Mea Culpa, Tua Culpa
“Uma das lições que a era hitlerista nos ensinou é a de como é estúpido ser inteligente. Quantos não foram os argumentos bem fundamentados com que os judeus negaram as chances de Hitler chegar no poder, quando sua ascensão já estava clara como o dia! Tenho na lembrança uma conversa com um economista em que ele provava, com base nos interesses dos cervejeiros bávaros, a impossibilidade da uniformização da Alemanha. Depois, os inteligentes disseram que o fascismo era impossível no Ocidente. Os inteligentes sempre facilitaram as coisas para os bárbaros, porque são tão estúpidos. São os juízos bem informados e perspicazes, os prognósticos baseados na estatística e na experiência, as declarações começando com as palavras: ‘Afinal de contas, disso eu entendo’, são os statements conclusivos e sólidos que são falsos.
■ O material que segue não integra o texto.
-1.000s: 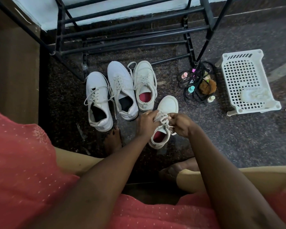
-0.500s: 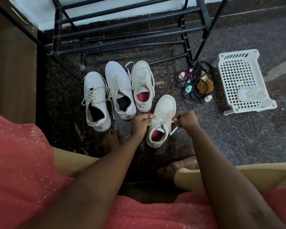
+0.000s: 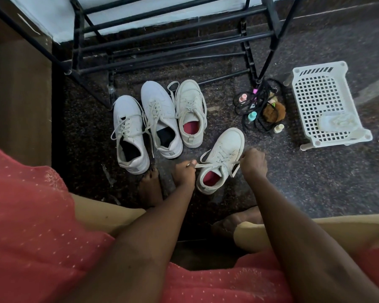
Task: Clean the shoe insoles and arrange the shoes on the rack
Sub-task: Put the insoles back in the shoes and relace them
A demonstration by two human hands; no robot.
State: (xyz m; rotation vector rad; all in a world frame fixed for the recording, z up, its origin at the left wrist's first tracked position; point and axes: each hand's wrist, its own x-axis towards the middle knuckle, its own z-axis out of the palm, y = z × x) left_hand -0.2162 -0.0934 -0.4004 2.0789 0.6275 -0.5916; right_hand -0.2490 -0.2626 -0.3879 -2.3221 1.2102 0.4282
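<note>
A cream sneaker with a red insole (image 3: 222, 158) lies on the dark floor in front of me. My left hand (image 3: 184, 171) pinches one end of its lace at the shoe's left side. My right hand (image 3: 253, 164) grips the other lace end at the right side, and the lace is stretched across the shoe's mouth. Its partner sneaker with a red insole (image 3: 189, 112) stands further back. Two white sneakers with black insoles (image 3: 129, 132) (image 3: 160, 119) stand side by side to the left. The black metal shoe rack (image 3: 162, 40) stands behind them with nothing on its bars.
A white plastic basket (image 3: 324, 101) with a pale cloth (image 3: 337, 123) stands at the right. Small bottles, a brown brush (image 3: 274, 112) and a black wire holder lie beside the rack's right leg. A wooden panel (image 3: 15, 88) rises at the left. My bare feet rest near the shoes.
My hands have moved apart from the middle of the shoe to its two sides, pulling the lace ends outwards. The other shoes have not moved.
</note>
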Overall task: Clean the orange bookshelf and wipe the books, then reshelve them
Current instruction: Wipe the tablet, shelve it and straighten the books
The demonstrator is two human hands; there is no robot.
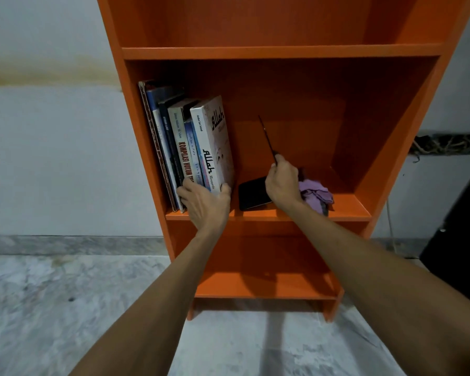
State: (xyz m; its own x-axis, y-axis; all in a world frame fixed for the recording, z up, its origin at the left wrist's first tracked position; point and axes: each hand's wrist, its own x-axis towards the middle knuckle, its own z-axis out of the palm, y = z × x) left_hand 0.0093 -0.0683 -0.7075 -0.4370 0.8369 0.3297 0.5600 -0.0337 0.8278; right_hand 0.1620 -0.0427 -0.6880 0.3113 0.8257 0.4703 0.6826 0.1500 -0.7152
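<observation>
An orange bookshelf (282, 52) stands against a pale wall. On its middle shelf, several books (190, 147) stand upright at the left, the outermost a white one. My left hand (204, 202) clasps the lower ends of this row. My right hand (282, 183) is closed on a thin dark book (267, 139), seen edge-on and tilted, held up in the shelf's open middle. A dark flat book (253, 194) lies on the shelf board between my hands. A purple cloth (316, 194) lies crumpled just right of my right hand.
The shelf above and the shelf below hold nothing visible. A marble-patterned floor (65, 308) spreads in front. A dark object (456, 240) stands at the right edge, with tangled cables (451, 145) on the wall above it.
</observation>
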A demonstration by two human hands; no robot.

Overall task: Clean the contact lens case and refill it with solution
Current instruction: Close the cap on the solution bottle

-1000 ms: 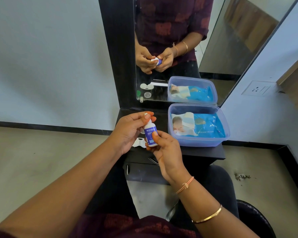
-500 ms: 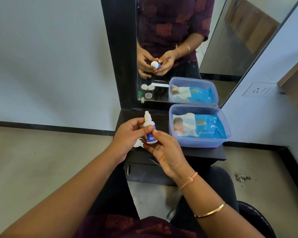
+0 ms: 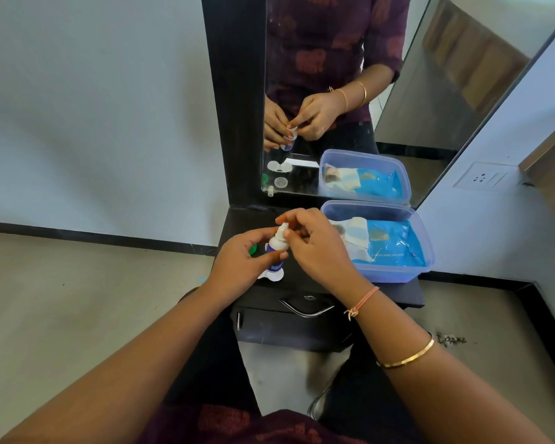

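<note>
The left hand is closed around the body of a small solution bottle, thumb pressed across its blue label and the other fingers wrapped behind, so the bottle stands roughly upright between the two hands above the black counter. Just left of the bottle, tucked against the left hand's fingers, a green cap shows. Directly below the bottle's base, partly hidden by it and by the left thumb, lies the white contact lens case on the counter; whether the bottle touches it cannot be told. The right hand comes in from the other side, its thumb and forefinger pinched on the bottle's white tip at the top, the remaining fingers curled loosely; whether a cap sits on that tip is too blurred to make out. A thread band and a gold bangle sit on the right forearm. Right of the hands, a translucent plastic box rests on the counter, holding a blue packet. Behind, the mirror repeats the hands, the bottle, the case and the box. A metal drawer handle is below the counter's edge.
</note>
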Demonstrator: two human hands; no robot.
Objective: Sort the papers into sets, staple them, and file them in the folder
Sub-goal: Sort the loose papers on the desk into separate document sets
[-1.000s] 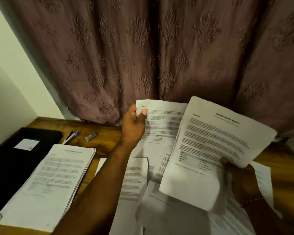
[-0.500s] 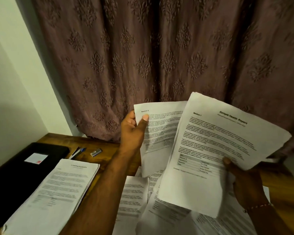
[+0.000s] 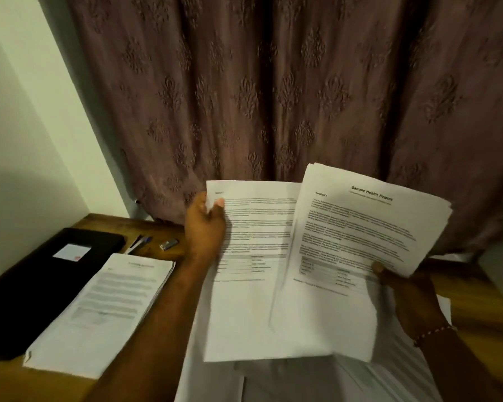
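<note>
Both hands are raised apart above the counter (image 3: 114, 224), each clamped on paper. The left hand (image 3: 205, 227) pinches a sheet (image 3: 256, 285) by its top-left corner, thumb on the face. The right hand (image 3: 410, 297) grips the report (image 3: 360, 227), several pages thick, at its lower edge. Held side by side and tilted toward the eyes, their headings can be compared, probably to judge whether the sheet belongs with the report. Loose papers (image 3: 302, 381) lie beneath, apparently unsorted. At left a stack (image 3: 105, 309) overlaps the closed black folder (image 3: 26, 285) and would need shifting before filing. Pens (image 3: 140, 243) and a small metal item (image 3: 168, 244), perhaps a stapler, lie near the curtain (image 3: 273, 97).
</note>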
Hitler era contra o espírito e anti-humano. Mas há ume espírito que é também anti-humano: sua marca é a superioridade bem informada”.
Talvez, de repente, o questionamento, o levante das dúvidas, jamais a afirmação. Isso é mais do que um método, mais do que uma opinião. Desfraldada como princípio para a verdade, a realidade aparece como imprevisível, como algo que é impossível tocar. De fato, a existência de uma realidade, de uma fenomenologia do real, como evento tácito e tangível, tornou-se de fato uma “utopia extravagante, um desvia sectarista”, geralmente ancorado, sustentado, amparado, pela ideologia pré-pronta de microondas.
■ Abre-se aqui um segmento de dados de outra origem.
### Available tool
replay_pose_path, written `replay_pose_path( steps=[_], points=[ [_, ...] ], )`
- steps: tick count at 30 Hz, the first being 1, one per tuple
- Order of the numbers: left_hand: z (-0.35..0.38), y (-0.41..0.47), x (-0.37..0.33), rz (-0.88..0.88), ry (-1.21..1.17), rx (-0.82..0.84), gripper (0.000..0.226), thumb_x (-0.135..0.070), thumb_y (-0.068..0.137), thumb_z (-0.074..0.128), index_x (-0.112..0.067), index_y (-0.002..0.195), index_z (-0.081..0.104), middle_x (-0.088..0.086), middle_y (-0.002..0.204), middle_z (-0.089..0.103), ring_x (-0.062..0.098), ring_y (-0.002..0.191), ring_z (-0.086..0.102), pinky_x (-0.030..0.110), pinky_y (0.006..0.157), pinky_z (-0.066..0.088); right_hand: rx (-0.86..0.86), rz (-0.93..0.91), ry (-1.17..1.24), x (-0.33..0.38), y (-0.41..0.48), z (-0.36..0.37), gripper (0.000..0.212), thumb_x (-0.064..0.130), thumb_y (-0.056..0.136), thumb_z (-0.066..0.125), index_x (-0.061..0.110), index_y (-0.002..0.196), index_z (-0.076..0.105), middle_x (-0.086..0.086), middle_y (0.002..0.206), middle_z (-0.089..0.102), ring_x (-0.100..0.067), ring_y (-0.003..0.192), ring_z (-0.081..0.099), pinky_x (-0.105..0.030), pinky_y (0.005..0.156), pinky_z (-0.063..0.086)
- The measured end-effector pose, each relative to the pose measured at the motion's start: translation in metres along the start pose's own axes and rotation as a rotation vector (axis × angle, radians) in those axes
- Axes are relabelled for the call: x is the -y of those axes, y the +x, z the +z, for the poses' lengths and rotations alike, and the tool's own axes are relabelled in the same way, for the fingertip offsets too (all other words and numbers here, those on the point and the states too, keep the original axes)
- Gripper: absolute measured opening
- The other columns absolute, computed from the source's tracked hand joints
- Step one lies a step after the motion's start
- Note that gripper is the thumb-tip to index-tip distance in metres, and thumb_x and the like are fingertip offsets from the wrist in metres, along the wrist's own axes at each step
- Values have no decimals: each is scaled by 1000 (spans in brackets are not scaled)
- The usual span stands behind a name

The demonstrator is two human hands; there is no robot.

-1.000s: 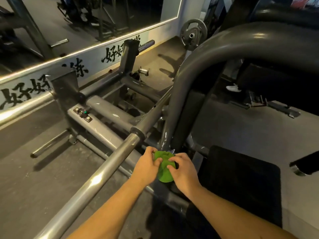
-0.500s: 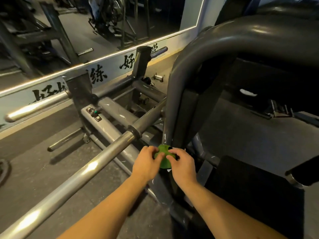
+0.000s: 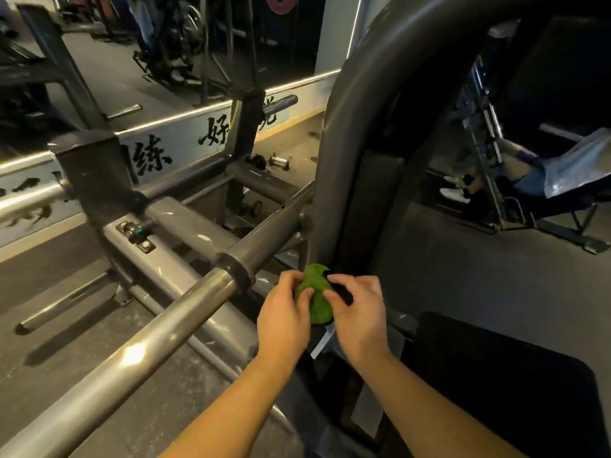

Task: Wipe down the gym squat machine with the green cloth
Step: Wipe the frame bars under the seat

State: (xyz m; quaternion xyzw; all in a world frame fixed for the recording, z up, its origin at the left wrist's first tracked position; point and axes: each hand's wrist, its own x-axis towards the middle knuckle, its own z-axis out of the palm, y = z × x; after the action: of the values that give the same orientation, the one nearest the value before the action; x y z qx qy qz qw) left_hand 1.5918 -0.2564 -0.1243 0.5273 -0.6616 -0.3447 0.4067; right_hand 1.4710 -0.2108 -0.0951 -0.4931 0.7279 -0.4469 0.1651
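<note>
- We find the green cloth [image 3: 315, 292] bunched into a small wad between both hands. It sits low at the foot of the squat machine's curved upright [image 3: 330, 160], near the collar [image 3: 236, 269] of the steel bar [image 3: 158, 335].
- The left hand [image 3: 284, 312] pinches the cloth's left edge with thumb and curled fingers. The right hand [image 3: 360, 315] pinches the right edge the same way.
- We cannot tell whether the cloth is actually touching the upright.
- Risk: a wadded cloth offers little wiping face, so strokes up the upright would likely leave unwiped strips.
- Risk: with only the edges gripped, a drag across a bracket or joint could pull the cloth free and drop it to the floor.
- Risk: both sets of knuckles sit close to hard steel, so a hurried stroke could knock them.
- A white tag [image 3: 322, 342] hangs below the cloth. We cannot tell what it belongs to, and it may snag.
</note>
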Motion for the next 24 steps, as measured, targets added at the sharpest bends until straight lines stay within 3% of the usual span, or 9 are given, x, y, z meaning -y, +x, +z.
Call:
replay_pose_path(
  steps=[3,7,10,15,20,24],
  points=[
    [14,6,25,98,-75,-122,14,-25,98,65,-31,110,60,-18,99,67,2,92,64,34,80,54,-154,-325,-193,-26,9,21,20,22,90,75,26,109,75,19,107,55,-8,106,45,-29,94,39],
    [36,22,55,252,-178,-307,17,-11,94,68,-20,107,63,-7,103,65,5,95,60,20,86,48,-407,-516,-243,-64,25,40,22,19,89,76,27,109,75,6,109,53,-20,104,45,-35,87,32],
    [46,39,65,448,-188,-415,21,-2,90,67,-15,107,63,-3,106,61,11,99,58,20,88,47,-527,-619,-236,-87,37,57,34,10,87,74,26,118,72,2,115,53,-23,107,44,-37,91,34],
    [52,62,83,548,-234,-452,16,-13,94,63,-19,109,63,-6,102,63,15,98,61,41,88,53,-715,-706,-141,-115,48,78,61,15,86,73,23,144,55,-3,144,39,-24,128,35,-39,109,32],
    [63,52,82,644,-166,-493,22,-19,96,65,-17,118,65,-5,116,59,5,107,53,22,98,45,-768,-720,-93,-133,55,97,70,9,87,69,19,151,43,-4,159,27,-23,142,26,-35,117,23],
    [71,49,80,621,-117,-455,36,-32,96,68,-16,128,64,-8,124,56,-1,112,50,7,95,36,-741,-748,-6,-137,58,99,72,4,86,70,19,151,43,-1,160,26,-22,142,25,-47,117,31]
  ],
)
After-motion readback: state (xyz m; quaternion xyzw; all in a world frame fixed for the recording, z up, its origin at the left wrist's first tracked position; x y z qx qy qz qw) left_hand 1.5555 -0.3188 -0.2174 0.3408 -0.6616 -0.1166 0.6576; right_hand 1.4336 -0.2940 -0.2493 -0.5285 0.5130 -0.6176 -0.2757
“Escolha um ticket, ao contrário, significa adaptar-se a uma aparência petrificada como uma realidade e que se prolonga a perder de vista graças a essa adaptação. Por isso mesmo, quem hesita (ou simplesmente não cede a escolha fácil e pré-pronta) se vê proscrito como um desertor”.
Ideologia de Direita
Gustave Le Bon, doutor em Medicina e autor de mais de 30 livros, chamado por muitos de “Maquiavel das sociedades de massa”, sempre esteve preso pelos determinismos psicológicos e biológicos. Cartesiano e direitista (to the bone), até porque sem isso não dá pra ser Maquiavel de nada.
“As únicas transformações importantes, aquelas de onde a renovação das civilizações decola, acontece nas opiniões, nas concepções (de mundo) e nas crenças…”
Le Bon, Psychologie des foules (1985), p.2
“O realismo incondicional da humanidade, que culmina no fascismo, é um caso especial de delírio paranóico, que despovoa a natureza e, ao fim e ao cabo, os próprios povos. É nesse abismo de incerteza, que todo ato objetivador tem de atravessar, que se aninha a paranóia. Como não há um argumento absolutamente convincente contra os juízos materialmente falsos, não é possível curar a percepção distorcida em que eles surgem. Toda percepção contém elementos conceituais inconscientes, assim como todo juízo contém elementos fenomenalmente não aclarados. Por conseguinte, como a verdade implica a imaginação, pode sempre ocorrer que, para as pessoas cuja imaginação foi lesada, a verdade seja algo de fantástico e sua ilusão, a verdade”
“Por mais universal que seja sua atividade, quem absolutiza ingenuamente é um doente, vítima do poder ofuscante da falsa imediatidade“
De A dialética do esclarecimento, um “impecilho” para gente imbecil.